__Task prompt__.
Within the listing below, filter for "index" and copy every matching line.

-- Data follows --

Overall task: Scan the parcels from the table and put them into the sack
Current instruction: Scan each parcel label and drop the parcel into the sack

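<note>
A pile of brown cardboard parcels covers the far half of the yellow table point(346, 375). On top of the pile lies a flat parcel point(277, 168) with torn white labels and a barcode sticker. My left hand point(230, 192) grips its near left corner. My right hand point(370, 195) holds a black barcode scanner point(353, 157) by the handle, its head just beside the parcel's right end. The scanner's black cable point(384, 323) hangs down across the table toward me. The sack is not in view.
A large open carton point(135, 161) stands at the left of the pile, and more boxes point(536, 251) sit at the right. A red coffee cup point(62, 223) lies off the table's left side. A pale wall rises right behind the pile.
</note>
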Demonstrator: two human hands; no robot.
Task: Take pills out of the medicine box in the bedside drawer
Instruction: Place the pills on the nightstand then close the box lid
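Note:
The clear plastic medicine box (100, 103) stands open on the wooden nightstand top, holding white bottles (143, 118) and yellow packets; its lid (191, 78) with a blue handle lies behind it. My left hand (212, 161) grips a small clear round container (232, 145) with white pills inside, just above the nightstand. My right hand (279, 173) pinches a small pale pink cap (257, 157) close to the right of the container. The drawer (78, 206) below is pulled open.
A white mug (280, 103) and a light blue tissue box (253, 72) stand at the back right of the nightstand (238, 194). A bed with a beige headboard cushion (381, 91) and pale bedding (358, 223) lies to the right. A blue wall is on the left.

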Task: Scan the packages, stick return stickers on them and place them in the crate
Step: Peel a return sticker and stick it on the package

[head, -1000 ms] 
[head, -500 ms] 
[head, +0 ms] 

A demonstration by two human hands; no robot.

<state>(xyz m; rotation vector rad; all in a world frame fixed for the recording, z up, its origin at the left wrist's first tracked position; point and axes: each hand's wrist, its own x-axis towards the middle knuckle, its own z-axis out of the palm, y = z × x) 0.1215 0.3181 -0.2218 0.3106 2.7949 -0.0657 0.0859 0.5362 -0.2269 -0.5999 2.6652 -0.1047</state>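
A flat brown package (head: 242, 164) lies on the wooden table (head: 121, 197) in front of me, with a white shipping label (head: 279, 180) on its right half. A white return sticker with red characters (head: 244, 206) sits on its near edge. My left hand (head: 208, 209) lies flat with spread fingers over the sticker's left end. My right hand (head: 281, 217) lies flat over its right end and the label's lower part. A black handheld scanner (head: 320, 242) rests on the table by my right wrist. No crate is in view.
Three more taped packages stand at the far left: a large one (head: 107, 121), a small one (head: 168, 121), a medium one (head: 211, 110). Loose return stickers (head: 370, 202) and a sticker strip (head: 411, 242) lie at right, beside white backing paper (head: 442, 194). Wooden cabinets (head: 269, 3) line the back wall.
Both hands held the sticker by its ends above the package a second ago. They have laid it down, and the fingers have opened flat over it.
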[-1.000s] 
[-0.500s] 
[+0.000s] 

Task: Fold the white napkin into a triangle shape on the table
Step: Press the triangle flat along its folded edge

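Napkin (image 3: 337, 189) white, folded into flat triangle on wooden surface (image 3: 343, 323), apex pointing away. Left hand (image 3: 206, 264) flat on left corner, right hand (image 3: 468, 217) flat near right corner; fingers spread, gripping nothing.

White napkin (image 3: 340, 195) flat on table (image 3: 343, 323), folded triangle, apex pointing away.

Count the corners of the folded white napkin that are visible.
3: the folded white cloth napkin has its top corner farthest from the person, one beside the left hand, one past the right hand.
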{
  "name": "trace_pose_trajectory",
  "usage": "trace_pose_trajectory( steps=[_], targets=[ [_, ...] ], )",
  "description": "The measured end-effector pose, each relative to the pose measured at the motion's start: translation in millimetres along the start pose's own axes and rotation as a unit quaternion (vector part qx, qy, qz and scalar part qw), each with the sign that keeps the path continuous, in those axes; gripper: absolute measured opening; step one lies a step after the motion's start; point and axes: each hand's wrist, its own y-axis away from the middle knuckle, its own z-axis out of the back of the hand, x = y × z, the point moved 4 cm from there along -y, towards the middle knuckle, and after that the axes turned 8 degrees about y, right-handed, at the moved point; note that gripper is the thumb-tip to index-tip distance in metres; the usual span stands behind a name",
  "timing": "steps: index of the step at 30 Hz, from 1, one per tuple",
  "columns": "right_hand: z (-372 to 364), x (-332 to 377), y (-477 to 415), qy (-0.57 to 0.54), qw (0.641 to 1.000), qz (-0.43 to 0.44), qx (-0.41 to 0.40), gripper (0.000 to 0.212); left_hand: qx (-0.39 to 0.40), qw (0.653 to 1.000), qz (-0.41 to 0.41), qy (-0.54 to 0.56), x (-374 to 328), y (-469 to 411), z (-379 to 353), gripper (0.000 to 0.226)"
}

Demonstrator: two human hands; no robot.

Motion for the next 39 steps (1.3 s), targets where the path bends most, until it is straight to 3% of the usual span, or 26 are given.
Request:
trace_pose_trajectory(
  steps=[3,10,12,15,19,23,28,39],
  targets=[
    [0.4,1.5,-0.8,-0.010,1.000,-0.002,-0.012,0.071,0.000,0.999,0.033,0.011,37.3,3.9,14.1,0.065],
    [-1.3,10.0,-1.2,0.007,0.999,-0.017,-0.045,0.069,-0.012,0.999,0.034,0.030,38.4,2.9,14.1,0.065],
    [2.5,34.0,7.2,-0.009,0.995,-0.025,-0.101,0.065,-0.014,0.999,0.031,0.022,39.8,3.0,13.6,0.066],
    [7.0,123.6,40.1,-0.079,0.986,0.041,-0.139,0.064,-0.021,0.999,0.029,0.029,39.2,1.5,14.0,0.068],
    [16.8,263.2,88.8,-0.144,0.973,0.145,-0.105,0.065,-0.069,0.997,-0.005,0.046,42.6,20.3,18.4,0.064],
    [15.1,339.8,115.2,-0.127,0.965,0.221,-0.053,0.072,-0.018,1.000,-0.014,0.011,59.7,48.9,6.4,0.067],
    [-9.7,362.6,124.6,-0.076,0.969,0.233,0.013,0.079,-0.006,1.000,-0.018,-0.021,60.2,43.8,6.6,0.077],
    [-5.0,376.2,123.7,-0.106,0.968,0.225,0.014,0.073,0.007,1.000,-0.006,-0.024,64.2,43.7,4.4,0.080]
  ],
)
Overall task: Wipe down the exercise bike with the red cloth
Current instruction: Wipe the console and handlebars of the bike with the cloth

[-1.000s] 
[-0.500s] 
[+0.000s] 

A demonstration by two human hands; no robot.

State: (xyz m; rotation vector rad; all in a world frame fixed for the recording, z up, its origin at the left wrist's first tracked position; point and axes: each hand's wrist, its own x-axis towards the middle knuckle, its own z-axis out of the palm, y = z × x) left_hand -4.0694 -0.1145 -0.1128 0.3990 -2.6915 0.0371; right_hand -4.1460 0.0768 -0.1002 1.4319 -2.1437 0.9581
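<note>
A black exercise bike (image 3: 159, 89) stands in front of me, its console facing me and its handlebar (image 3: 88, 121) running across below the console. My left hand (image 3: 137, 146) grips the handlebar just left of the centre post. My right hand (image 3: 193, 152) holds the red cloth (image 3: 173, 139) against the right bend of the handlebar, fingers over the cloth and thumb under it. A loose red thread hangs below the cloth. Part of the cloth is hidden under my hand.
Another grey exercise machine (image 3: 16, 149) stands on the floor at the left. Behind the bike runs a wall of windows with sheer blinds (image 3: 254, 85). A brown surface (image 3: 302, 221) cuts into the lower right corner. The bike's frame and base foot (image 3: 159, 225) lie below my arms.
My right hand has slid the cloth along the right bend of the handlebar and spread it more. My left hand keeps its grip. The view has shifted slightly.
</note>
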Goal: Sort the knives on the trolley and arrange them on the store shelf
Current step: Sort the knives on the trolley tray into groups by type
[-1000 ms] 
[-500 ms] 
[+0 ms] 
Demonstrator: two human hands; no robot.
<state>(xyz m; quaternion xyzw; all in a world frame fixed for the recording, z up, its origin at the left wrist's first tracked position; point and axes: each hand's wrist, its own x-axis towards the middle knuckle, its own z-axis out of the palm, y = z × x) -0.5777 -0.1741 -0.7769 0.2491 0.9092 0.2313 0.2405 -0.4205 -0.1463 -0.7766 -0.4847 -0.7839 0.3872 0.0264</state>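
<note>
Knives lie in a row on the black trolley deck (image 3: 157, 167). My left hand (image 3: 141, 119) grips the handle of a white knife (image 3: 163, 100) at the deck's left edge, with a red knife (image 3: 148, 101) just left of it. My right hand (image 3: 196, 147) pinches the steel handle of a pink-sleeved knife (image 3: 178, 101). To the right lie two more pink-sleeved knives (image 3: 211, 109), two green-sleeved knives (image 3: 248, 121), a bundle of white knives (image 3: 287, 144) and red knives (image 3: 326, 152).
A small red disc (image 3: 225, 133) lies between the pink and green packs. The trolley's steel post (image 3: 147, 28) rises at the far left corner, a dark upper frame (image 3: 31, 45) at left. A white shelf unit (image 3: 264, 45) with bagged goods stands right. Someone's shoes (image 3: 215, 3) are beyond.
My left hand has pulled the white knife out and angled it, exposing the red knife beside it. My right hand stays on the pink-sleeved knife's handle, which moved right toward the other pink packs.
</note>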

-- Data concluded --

__Written answer__.
  "description": "The measured end-effector pose, each relative to the pose measured at the motion's start: translation in millimetres along the start pose's own axes and rotation as a unit quaternion (vector part qx, qy, qz and scalar part qw), each with the sign that keeps the path continuous, in those axes; gripper: absolute measured opening; step one lies a step after the motion's start; point and axes: each hand's wrist, its own y-axis away from the middle knuckle, its own z-axis out of the back of the hand, x = y × z, the point moved 4 cm from there along -y, towards the middle knuckle, and after that the axes turned 8 degrees about y, right-handed, at the moved point; note that gripper is the thumb-tip to index-tip distance in metres; the usual span stands behind a name",
  "timing": "steps: index of the step at 30 Hz, from 1, one per tuple",

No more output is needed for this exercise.